Each of the electrodes 51-54 has lead portions 51B-54B and electrode end portions 51A-54A. The lead portions 51B to 54B are portions extending from the portions (connection portions 51C to 54C) connected to the heat generating portions 41 to 43, respectively, toward the electrode terminal portions 51A to 54A, respectively. In other words, the lead portions 51B to 54B are located between the axial outer ends of the heat generating portions 41 to 43 and the electrode terminal portion 54A. The electrode terminal portions 51A to 54A are connected to the tip portions of the lead portions 51B to 54B, respectively. The electrode terminal portions 51A to 54A are terminals for electrically connecting to an external device such as a power source.

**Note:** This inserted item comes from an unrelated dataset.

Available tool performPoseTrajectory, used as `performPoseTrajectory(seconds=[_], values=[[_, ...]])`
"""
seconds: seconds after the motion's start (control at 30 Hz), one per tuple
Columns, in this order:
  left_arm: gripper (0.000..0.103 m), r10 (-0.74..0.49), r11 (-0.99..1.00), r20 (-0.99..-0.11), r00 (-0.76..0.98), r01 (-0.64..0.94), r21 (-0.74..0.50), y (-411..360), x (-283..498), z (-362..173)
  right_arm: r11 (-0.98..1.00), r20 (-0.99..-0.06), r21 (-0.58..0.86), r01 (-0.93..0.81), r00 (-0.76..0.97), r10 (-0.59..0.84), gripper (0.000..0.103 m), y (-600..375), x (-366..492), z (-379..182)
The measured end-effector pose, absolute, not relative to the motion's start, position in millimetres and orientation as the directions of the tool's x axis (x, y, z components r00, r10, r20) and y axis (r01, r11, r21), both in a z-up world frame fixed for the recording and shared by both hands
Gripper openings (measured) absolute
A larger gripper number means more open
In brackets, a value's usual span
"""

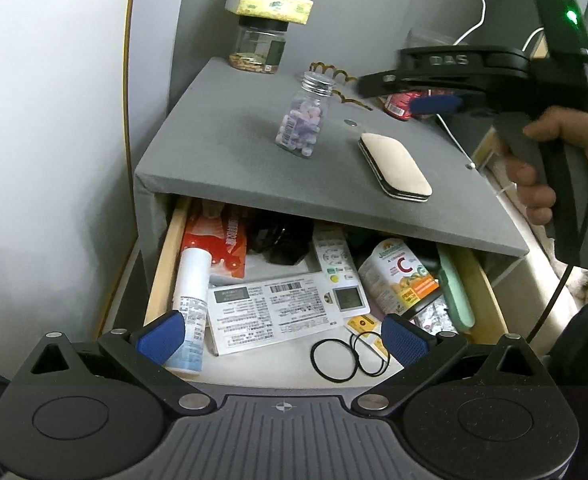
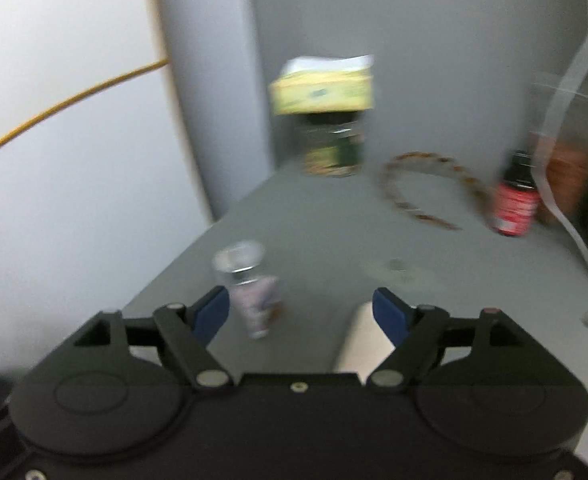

Specifically, the lead portion 51B of the individual electrode 51 extends to one side (upper side) in the axial direction from the connection portion 51C with the heat generating portion 41 . The electrode terminal portion 51A is connected to the end portion of the lead portion 51B and is bent upstream (to the left). A lead portion 52B of the individual electrode 52 and a lead portion 53B of the individual electrode 53 extend to one side (upper side) in the axial direction from connection portions 52C and 53C with the heat generating portions 42 and 43, respectively. The electrode terminal portions 52A and 53A are connected to lead portions 52B and 53B, respectively. The electrode terminal portion 52A is located axially inside the electrode terminal portion 51A, and the electrode terminal portion 53A is located axially inside the electrode terminal portion 52A. On the other hand, the lead portion 54B of the common electrode 54 extends to one side (upper side) in the axial direction from the connection portion 54C with the heat generating portions 41-43. The electrode terminal portion 54A is connected to the lead portion 54B. The electrode terminal portion 54A is located axially inward of the electrode terminal portion 53A.

As shown in FIGS. 4 and 5, the protective layer 60 covers the heating portion 40 and the electrodes 50 (excluding the electrode terminal portions 51A to 54A). The protective layer 60 is made of, for example, a material such as ceramic that has electrical insulation properties and a small sliding frictional force with respect to the fixing belt 21 . A first surface 60</b>C of the protective layer 60 constitutes a sliding surface that contacts the inner surface of the fixing belt 21 . In addition, the protective layer 60 is laminated so as to cover the first surface of the substrate 30 even in a portion where the heating portion 40 and the electrode 50 are not laminated.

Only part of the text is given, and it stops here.